# inbreed or line breed?



## Pigeonmumbler (Jun 6, 2010)

Do Both...


----------



## mikel (Jun 9, 2011)

we have a good breeder cock,regardless of what we pair with it the sons and daugthers are consistent in races,now we are thinking of what approach of breeding should we do?inbreed it or line breed it?the breeder cock is only a gift from a friend and its brothers and sister did well in races


----------



## Jimhalekw (Jan 1, 2010)

I would take your best daughter and mate her to him, then race the babies. What he has done already tells you much about him, what the babies from that mating will tell you is all about the family.


----------



## Xueoo (Nov 20, 2009)

mikel said:


> we have a good breeder cock,regardless of what we pair with it the sons and daugthers are consistent in races,now we are thinking of what approach of breeding should we do?inbreed it or line breed it?the breeder cock is only a gift from a friend and its brothers and sister did well in races


Get as many hens as you can handle and get some cocks to use as pumpers and breed that one cock to as many hens as you can. No need to inbreed or linebreed. You can race babies off him for as long as he's filling eggs. While he's producing, I'm sure you'll find some good sons/daughters to use as breeders. Go to your friend who gave you the bird and get more. Outcross, then cross the offsprings back to the original family. Or, just breed within the family if they are scoring to your satisfaction. 

The reason one line/inbreed is to try to duplicate or preserve the original bird by closing the gene pool. It's a chance just like any other breeding method. From my own breeding experience, it's not necessary to do that. Out crossing works just as well. 
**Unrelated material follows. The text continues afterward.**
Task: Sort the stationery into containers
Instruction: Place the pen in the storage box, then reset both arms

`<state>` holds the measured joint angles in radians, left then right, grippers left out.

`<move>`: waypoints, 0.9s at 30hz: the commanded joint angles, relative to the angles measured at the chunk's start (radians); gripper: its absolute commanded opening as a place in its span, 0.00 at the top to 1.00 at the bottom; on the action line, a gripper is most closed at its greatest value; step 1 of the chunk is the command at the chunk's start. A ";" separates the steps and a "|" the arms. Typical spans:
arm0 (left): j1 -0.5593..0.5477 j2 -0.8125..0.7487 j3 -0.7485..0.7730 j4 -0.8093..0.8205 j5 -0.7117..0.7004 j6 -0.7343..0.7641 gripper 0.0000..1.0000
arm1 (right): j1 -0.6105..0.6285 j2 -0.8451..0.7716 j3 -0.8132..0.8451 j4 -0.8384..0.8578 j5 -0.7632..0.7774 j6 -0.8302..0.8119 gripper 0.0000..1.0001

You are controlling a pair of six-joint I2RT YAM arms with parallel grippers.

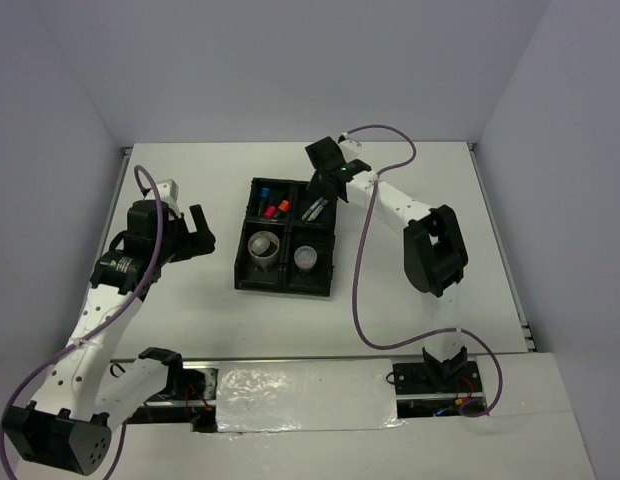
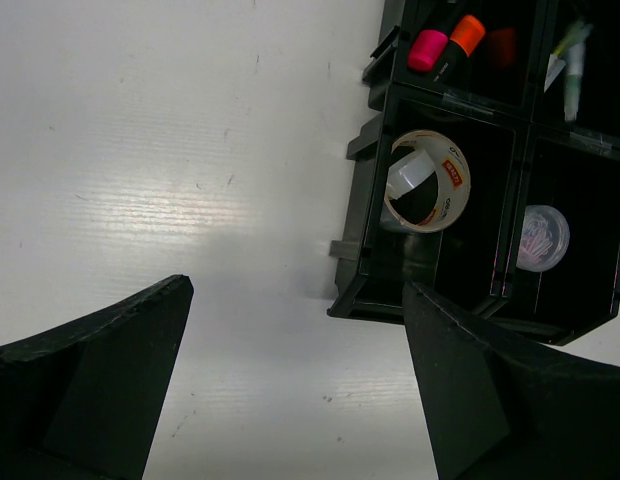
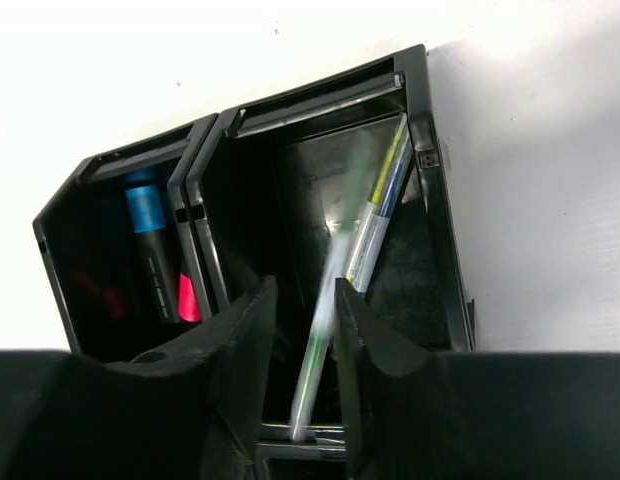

If you have on hand a bird who produces to your satisfaction, then breed from that bird without having the extra added pressure of trying to reproduce him. The chances of a bird dropping dead the next day is very low. And, if a good flying crossed offspring can't produce as good as the original bird, then it's not likely an inbred offspring will either.


----------



## RodSD (Oct 24, 2008)

mikel said:


> we have a good breeder cock,regardless of what we pair with it the sons and daugthers are consistent in races,now we are thinking of what approach of breeding should we do?inbreed it or line breed it?the breeder cock is only a gift from a friend and its brothers and sister did well in races


You are ripe for Bull breeding if your cock is that good.


----------



## SmithFamilyLoft (Nov 22, 2004)

mikel said:


> we have a good breeder cock,regardless of what we pair with it the sons and daugthers are consistent in races,now we are thinking of what approach of breeding should we do?inbreed it or line breed it?the breeder cock is only a gift from a friend and its brothers and sister did well in races


 I think that will depend on what quality hens that you have available. I would be most interested is using my best available hens, and would not be so concerned about if a certain pairing was inbreeding or line breeding. You can figure that out, once you have a loft full of sons and daughters who have filled your walls with various racing awards, and who have earned you a fortune from the money races. 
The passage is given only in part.